Will you be faking it, keeping it real or going with an alternative approach for your Christmas tree this year?
England’s first Christmas tree was brought to Windsor by Charlotte, wife of George III, in 1800 but it was Queen Victoria that led to their popularity throughout the UK around 40 years later.
Since then, it’s become tradition in UK homes and now we have the choice of a real or fake tree. Both have their own pros and cons but which is the most environmentally friendly?
Fake Christmas trees are made from plastic and are often shipped over from China.
Around two thirds of an average artificial Christmas tree’s carbon footprint is from the plastic (mostly PVC film) that it is made from, which is produced from carbon intensive oil. Another quarter is created by the industrial emissions produced when the tree is made. The Carbon Trust estimates that a 2 metre artificial tree has a carbon footprint around 40kg CO2e, more than twice that of a real tree (if landfilled), and more than ten times that of real trees that are burnt on a bonfire.
So while an artificial tree uses a lot of carbon in its production, it can overtake real trees in terms of environmental benefit if it’s reused for 10 years or more. The key here is to look after the tree and use it for as long as possible.
Keeping it real
Unlike artificial trees, a real Christmas tree naturally absorbs CO2 and releases oxygen. The Soil Association also highlights how a real tree provides a habitat for wildlife during the 10-12 years they take to grow.
Increasingly trees are being grown for sale in the UK rather than being imported and there are codes of practice to ensure trees are grown in the best environmental and sustainable way. Make sure to buy from a member of the British Christmas Tree Growers Association (visit www.bctga.co.uk to access a list of members).
Buying a British grown tree supports the local economy, helps the agriculture sector and reduces the carbon footprint of importation.
For a 2 metre tall real Christmas tree, with no roots, the carbon footprint is 16kg CO2e if it ends up in landfill (source: The Carbon Trust). The footprint can be further reduced if the tree is shredded or chipped for use as a mulch. Most local authorities offer a Christmas tree shredding service or trees can be taken to a local recycling centre.
The final verdict?
Christmas tree disposal plays a significant factor.
An artificial tree can be a better option if it’s re-used for 10 years or more. If you already have an artificial tree, keep using it.
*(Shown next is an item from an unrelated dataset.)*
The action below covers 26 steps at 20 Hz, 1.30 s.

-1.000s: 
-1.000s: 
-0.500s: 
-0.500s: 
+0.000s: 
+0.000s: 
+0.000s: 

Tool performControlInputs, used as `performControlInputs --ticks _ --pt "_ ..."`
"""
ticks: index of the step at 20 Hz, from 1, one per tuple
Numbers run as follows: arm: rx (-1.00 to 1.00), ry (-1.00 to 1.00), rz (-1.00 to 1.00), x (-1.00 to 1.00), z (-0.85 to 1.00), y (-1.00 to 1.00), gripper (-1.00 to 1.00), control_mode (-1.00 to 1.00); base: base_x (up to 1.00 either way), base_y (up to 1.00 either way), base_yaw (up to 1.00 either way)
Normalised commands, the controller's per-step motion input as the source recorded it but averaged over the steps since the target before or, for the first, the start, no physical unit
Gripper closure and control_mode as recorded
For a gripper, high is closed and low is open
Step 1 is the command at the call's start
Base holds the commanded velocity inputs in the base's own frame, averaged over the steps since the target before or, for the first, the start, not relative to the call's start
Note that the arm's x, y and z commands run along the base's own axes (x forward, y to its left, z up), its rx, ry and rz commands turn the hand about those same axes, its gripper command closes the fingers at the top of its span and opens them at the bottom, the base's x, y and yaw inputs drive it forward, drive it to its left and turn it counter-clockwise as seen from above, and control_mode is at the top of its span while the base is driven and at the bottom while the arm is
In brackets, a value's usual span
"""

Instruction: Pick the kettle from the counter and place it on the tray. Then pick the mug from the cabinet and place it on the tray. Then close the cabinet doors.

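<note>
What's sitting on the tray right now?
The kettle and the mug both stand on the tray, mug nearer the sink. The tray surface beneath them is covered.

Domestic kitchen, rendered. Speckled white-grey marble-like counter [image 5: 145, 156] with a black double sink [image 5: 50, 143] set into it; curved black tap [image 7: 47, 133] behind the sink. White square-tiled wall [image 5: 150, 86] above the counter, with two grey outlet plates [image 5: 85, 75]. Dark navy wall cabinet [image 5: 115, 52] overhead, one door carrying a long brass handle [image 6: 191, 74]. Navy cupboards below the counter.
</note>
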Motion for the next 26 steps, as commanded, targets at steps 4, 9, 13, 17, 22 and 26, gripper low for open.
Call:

If it’s seen better days, consider buying a second hand artificial tree to keep the carbon footprint to a minimum.
If a real tree is your preference, buy from a local supplier that follows good environmental and sustainable practices.
A real tree that is recycled – by chipping – or is kept growing in a pot or the garden, can have negligible or even negative carbon emissions.
Buck the trend
An increasingly popular alternative is not to have a traditional Christmas tree at all. Alternatives include decorating an existing pot plant or using lights or other materials to create a tree shape on a wall. These work especially well to create a festive feel in smaller rooms where space is limited.